● **Source data**
+ + + + +

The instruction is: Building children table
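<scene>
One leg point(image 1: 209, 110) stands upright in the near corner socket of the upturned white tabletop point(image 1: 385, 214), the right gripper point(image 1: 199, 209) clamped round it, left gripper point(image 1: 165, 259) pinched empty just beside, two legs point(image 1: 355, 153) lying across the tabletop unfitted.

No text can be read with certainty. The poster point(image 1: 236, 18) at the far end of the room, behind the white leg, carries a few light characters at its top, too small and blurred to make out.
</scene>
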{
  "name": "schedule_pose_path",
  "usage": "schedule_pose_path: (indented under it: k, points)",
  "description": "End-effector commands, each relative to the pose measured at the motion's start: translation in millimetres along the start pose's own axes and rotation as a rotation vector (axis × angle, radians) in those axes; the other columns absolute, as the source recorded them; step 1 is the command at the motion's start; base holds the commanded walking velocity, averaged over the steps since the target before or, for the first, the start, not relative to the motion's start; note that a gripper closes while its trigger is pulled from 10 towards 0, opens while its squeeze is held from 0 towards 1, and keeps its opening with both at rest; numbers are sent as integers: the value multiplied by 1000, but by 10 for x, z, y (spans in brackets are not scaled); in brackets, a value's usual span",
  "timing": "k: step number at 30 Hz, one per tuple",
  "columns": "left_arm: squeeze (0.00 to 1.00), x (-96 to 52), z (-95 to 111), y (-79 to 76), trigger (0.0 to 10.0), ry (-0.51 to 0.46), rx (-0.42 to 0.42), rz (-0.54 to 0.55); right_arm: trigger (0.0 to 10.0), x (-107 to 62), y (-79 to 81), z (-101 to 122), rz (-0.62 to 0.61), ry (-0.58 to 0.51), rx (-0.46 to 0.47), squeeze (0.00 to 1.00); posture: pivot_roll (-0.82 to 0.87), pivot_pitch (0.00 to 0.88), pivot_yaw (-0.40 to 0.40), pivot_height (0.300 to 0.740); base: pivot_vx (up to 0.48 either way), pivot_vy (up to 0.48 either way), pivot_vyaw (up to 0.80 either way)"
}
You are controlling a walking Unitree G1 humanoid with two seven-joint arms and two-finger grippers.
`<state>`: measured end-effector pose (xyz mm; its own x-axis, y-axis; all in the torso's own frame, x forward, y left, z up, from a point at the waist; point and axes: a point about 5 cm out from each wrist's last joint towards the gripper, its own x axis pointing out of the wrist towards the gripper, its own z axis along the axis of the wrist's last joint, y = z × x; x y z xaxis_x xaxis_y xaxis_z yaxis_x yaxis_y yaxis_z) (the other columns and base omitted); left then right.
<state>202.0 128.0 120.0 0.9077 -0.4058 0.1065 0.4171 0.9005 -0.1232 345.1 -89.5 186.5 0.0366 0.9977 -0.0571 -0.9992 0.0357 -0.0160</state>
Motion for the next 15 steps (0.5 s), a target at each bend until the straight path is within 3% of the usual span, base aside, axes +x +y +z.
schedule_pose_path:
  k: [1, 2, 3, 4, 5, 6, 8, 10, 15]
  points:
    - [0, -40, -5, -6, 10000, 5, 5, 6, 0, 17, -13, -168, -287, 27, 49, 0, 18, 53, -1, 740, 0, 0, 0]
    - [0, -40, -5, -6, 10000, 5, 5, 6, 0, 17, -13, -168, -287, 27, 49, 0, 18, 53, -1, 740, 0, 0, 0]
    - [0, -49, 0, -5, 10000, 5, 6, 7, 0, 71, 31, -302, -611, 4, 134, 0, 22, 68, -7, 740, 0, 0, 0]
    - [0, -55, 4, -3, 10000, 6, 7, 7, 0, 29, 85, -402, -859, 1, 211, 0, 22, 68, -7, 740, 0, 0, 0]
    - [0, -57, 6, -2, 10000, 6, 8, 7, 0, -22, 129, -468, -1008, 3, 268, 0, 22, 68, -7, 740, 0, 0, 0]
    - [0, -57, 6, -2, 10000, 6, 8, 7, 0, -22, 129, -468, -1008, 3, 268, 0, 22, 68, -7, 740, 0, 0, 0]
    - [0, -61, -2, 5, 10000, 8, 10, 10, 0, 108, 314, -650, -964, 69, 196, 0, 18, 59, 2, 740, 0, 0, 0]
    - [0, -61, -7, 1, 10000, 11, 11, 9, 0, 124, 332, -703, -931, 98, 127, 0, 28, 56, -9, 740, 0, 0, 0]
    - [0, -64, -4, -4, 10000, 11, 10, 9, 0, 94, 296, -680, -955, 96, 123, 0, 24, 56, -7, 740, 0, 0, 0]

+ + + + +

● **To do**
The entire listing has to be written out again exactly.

● **Solution to this exercise**
The instruction is: Building children table
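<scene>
One leg point(image 1: 209, 110) stands upright in the near corner socket of the upturned white tabletop point(image 1: 385, 214), the right gripper point(image 1: 199, 209) clamped round it, left gripper point(image 1: 165, 259) pinched empty just beside, two legs point(image 1: 355, 153) lying across the tabletop unfitted.

No text can be read with certainty. The poster point(image 1: 236, 18) at the far end of the room, behind the white leg, carries a few light characters at its top, too small and blurred to make out.
</scene>
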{
  "name": "schedule_pose_path",
  "usage": "schedule_pose_path: (indented under it: k, points)",
  "description": "End-effector commands, each relative to the pose measured at the motion's start: translation in millimetres along the start pose's own axes and rotation as a rotation vector (axis × angle, radians) in those axes; the other columns absolute, as the source recorded them; step 1 is the command at the motion's start; base holds the commanded walking velocity, averaged over the steps since the target before or, for the first, the start, not relative to the motion's start; note that a gripper closes while its trigger is pulled from 10 towards 0, opens while its squeeze is held from 0 towards 1, and keeps its opening with both at rest; numbers are sent as integers: the value multiplied by 1000, but by 10 for x, z, y (spans in brackets are not scaled); in brackets, a value's usual span",
  "timing": "k: step number at 30 Hz, one per tuple",
  "columns": "left_arm: squeeze (0.00 to 1.00), x (-96 to 52), z (-95 to 111), y (-79 to 76), trigger (0.0 to 10.0), ry (-0.51 to 0.46), rx (-0.42 to 0.42), rz (-0.54 to 0.55); right_arm: trigger (0.0 to 10.0), x (-107 to 62), y (-79 to 81), z (-101 to 122), rz (-0.62 to 0.61), ry (-0.58 to 0.51), rx (-0.46 to 0.47), squeeze (0.00 to 1.00); posture: pivot_roll (-0.82 to 0.87), pivot_pitch (0.00 to 0.88), pivot_yaw (-0.40 to 0.40), pivot_height (0.300 to 0.740); base: pivot_vx (up to 0.48 either way), pivot_vy (up to 0.48 either way), pivot_vyaw (up to 0.80 either way)"
}
You are controlling a walking Unitree G1 humanoid with two seven-joint arms and two-finger grippers.
`<state>`: measured end-effector pose (xyz mm; its own x-axis, y-axis; all in the torso's own frame, x forward, y left, z up, from a point at the waist; point and axes: a point about 5 cm out from each wrist's last joint towards the gripper, its own x axis pointing out of the wrist towards the gripper, its own z axis along the axis of the wrist's last joint, y = z × x; x y z xaxis_x xaxis_y xaxis_z yaxis_x yaxis_y yaxis_z) (the other columns and base omitted); left then right.
<state>202.0 128.0 120.0 0.9077 -0.4058 0.1065 0.4171 0.9005 -0.1232 345.1 -89.5 186.5 0.0366 0.9977 -0.0571 -0.9992 0.0357 -0.0160</state>
Motion for the next 15 steps (0.5 s), a target at each bend until the straight path is within 3% of the usual span, base aside, axes +x +y +z.
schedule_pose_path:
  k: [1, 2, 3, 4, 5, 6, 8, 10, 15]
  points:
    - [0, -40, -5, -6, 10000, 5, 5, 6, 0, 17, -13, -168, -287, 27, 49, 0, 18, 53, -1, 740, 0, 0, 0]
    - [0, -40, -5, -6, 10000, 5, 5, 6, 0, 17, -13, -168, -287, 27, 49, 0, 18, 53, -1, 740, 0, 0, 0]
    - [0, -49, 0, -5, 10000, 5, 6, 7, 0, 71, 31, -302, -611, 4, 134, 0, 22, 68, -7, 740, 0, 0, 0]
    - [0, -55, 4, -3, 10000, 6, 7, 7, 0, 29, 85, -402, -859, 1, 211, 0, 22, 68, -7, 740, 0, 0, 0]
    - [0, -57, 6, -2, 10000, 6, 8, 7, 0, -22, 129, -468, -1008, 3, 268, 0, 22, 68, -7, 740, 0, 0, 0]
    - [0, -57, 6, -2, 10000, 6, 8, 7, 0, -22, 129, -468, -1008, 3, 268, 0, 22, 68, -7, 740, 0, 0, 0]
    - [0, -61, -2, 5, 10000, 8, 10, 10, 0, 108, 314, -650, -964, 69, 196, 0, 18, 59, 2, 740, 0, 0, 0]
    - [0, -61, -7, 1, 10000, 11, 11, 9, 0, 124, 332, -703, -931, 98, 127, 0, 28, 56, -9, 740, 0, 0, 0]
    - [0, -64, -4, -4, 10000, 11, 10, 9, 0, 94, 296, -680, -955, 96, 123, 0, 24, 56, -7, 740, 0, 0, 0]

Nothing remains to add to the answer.